### INSTRUCTIONS TO FOLLOW
What do the lines say, reproduced word for word, from the first of the entries below through the line bearing "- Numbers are"?

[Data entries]

== Segment start ==

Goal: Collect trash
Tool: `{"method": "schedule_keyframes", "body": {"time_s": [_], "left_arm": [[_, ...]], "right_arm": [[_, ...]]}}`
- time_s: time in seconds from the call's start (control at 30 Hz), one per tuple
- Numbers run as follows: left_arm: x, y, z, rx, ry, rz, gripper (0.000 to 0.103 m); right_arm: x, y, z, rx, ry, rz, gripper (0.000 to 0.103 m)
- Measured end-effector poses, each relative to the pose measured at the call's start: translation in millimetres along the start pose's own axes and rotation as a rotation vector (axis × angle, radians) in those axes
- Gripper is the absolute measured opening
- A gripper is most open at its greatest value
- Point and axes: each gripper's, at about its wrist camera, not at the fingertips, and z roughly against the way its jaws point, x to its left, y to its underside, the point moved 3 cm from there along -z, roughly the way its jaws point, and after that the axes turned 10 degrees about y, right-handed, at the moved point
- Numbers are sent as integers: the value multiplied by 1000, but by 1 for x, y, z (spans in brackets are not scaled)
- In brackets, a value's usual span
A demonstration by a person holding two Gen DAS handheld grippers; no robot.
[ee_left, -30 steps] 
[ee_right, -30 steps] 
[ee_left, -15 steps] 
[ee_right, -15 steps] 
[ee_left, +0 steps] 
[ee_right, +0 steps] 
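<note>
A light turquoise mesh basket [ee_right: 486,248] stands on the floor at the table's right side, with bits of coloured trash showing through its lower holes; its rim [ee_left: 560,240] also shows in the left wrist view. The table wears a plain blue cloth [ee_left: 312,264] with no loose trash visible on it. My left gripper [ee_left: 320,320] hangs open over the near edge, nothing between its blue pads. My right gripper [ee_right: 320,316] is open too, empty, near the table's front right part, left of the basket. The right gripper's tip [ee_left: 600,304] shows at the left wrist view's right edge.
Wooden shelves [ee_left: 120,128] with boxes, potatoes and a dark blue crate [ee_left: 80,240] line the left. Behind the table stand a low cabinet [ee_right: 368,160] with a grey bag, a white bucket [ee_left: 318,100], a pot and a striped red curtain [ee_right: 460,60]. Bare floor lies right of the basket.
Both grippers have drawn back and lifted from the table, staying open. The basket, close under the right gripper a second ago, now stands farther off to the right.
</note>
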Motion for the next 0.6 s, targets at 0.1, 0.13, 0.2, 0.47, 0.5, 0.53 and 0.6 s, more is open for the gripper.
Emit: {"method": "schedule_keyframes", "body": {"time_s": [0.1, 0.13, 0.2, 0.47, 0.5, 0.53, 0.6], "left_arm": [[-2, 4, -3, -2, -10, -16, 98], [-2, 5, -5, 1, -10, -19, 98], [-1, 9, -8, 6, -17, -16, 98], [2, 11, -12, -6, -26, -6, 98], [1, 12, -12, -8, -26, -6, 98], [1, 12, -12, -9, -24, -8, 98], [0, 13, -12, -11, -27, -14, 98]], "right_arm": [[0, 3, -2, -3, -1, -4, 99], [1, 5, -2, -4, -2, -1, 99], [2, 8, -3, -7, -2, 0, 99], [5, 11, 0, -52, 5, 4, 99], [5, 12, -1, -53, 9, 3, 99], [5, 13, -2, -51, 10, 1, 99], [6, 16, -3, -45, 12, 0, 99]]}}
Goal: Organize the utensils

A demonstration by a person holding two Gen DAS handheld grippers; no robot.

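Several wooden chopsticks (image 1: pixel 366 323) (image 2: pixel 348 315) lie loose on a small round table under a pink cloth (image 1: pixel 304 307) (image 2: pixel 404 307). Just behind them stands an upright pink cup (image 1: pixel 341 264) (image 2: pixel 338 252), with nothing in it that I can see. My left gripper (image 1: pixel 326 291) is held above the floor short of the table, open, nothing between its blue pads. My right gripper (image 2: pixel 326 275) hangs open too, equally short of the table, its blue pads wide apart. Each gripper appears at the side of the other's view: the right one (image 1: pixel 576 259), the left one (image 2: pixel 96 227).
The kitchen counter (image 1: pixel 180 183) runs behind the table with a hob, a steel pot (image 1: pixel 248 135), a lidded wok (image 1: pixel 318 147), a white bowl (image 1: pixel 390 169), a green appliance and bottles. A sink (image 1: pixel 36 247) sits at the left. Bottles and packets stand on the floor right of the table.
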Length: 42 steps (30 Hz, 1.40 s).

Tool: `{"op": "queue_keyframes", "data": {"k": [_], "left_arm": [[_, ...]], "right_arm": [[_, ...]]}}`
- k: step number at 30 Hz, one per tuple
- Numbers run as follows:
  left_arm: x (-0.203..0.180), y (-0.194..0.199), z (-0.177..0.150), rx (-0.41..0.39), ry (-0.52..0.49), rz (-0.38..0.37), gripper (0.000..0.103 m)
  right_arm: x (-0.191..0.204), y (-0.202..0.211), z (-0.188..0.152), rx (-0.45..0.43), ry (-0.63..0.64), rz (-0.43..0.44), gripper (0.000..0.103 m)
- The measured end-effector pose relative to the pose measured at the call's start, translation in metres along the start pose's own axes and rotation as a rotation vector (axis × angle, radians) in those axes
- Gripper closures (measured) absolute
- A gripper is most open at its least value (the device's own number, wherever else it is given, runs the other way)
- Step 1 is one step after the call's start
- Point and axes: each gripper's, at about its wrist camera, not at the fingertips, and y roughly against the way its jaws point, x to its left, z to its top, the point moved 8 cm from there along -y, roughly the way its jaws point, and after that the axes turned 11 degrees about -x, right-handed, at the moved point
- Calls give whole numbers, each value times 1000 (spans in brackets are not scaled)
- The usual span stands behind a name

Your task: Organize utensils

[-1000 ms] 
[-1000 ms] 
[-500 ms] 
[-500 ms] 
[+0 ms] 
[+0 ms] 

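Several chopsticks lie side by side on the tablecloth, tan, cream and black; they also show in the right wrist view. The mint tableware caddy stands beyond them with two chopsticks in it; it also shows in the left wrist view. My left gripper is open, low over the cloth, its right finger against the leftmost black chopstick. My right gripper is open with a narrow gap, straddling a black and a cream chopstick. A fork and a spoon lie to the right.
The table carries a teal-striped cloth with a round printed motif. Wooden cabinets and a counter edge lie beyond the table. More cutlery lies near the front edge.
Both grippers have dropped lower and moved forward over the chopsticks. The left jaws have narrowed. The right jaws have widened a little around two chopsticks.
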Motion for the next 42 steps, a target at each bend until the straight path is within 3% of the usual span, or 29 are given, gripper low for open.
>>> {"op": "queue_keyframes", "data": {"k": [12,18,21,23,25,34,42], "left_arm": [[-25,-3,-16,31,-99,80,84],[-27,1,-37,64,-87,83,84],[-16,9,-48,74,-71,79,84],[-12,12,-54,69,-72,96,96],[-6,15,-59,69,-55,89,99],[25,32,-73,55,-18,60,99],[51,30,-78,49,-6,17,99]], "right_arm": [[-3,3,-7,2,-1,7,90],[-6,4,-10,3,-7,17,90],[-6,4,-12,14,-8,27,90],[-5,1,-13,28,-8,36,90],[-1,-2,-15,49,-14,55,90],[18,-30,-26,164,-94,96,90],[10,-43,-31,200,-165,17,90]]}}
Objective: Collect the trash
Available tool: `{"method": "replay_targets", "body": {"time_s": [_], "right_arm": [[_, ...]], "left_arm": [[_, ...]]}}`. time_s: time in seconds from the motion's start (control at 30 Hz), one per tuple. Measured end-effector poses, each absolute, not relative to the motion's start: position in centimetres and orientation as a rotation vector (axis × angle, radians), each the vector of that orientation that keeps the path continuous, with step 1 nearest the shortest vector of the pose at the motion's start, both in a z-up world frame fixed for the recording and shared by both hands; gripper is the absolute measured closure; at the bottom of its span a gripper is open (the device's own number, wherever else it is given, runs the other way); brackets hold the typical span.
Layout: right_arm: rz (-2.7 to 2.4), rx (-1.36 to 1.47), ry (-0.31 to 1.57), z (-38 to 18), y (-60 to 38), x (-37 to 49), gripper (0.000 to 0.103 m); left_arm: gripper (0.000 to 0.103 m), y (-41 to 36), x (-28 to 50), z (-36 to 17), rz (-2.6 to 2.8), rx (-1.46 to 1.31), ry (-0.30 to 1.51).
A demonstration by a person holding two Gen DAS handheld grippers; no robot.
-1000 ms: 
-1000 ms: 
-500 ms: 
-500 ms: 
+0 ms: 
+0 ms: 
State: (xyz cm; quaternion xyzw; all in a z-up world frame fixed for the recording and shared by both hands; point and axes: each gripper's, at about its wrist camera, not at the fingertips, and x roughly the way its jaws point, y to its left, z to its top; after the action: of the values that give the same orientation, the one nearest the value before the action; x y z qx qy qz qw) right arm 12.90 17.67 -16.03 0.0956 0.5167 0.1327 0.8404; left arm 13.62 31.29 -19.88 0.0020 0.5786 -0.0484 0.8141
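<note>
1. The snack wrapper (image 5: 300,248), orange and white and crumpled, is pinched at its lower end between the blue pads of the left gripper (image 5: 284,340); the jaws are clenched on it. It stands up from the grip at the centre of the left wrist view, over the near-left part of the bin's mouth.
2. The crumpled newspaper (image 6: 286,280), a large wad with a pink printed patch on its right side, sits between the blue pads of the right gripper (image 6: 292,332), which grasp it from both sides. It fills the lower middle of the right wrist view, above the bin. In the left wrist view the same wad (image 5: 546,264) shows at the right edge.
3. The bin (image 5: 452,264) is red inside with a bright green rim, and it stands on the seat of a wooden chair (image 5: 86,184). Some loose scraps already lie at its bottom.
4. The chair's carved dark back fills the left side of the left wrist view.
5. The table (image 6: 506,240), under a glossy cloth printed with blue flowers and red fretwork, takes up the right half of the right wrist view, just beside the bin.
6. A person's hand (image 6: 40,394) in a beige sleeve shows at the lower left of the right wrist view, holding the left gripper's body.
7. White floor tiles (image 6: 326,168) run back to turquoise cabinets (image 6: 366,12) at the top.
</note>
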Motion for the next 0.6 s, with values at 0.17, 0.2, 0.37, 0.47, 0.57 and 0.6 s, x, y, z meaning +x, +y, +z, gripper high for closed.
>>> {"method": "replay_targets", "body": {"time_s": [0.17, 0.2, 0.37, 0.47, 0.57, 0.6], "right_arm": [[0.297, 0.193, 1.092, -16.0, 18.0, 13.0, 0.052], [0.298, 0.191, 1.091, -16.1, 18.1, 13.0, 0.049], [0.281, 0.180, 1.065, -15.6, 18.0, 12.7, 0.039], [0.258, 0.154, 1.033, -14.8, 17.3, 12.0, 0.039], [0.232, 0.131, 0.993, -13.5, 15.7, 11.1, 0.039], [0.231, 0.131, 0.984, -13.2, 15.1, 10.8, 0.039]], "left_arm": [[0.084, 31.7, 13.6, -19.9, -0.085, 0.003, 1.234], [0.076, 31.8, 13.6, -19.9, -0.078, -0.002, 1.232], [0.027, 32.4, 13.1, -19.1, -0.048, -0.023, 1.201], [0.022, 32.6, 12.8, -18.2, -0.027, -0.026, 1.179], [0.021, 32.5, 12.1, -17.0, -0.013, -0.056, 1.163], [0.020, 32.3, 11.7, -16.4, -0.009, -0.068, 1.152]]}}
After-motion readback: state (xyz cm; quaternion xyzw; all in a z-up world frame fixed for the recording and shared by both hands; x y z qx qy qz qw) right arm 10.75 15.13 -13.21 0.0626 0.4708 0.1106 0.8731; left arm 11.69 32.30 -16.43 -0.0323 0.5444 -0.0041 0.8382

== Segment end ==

### RESULT FOR THIS EXERCISE
Goal: Collect trash
Tool: `{"method": "schedule_keyframes", "body": {"time_s": [_], "left_arm": [[_, ...]], "right_arm": [[_, ...]]}}`
- time_s: time in seconds from the call's start (control at 30 Hz), one per tuple
- Numbers run as follows: left_arm: x, y, z, rx, ry, rz, gripper (0.000 to 0.103 m); right_arm: x, y, z, rx, ry, rz, gripper (0.000 to 0.103 m)
- Measured end-effector poses, each relative to the pose measured at the call's start: translation in millimetres along the start pose's own axes and rotation as a rotation vector (axis × angle, radians) in those axes
- Gripper is the absolute measured opening
- A gripper is most open at its greatest value
- Point and axes: each gripper's, at about its wrist camera, not at the fingertips, and z roughly against the way its jaws point, x to its left, y to its underside, the point moved 3 cm from there along -z, roughly the way its jaws point, and after that the axes turned 10 degrees about y, right-handed, at the moved point
- Numbers are sent as integers: the value multiplied by 1000, but by 1 for x, y, z (spans in brackets are not scaled)

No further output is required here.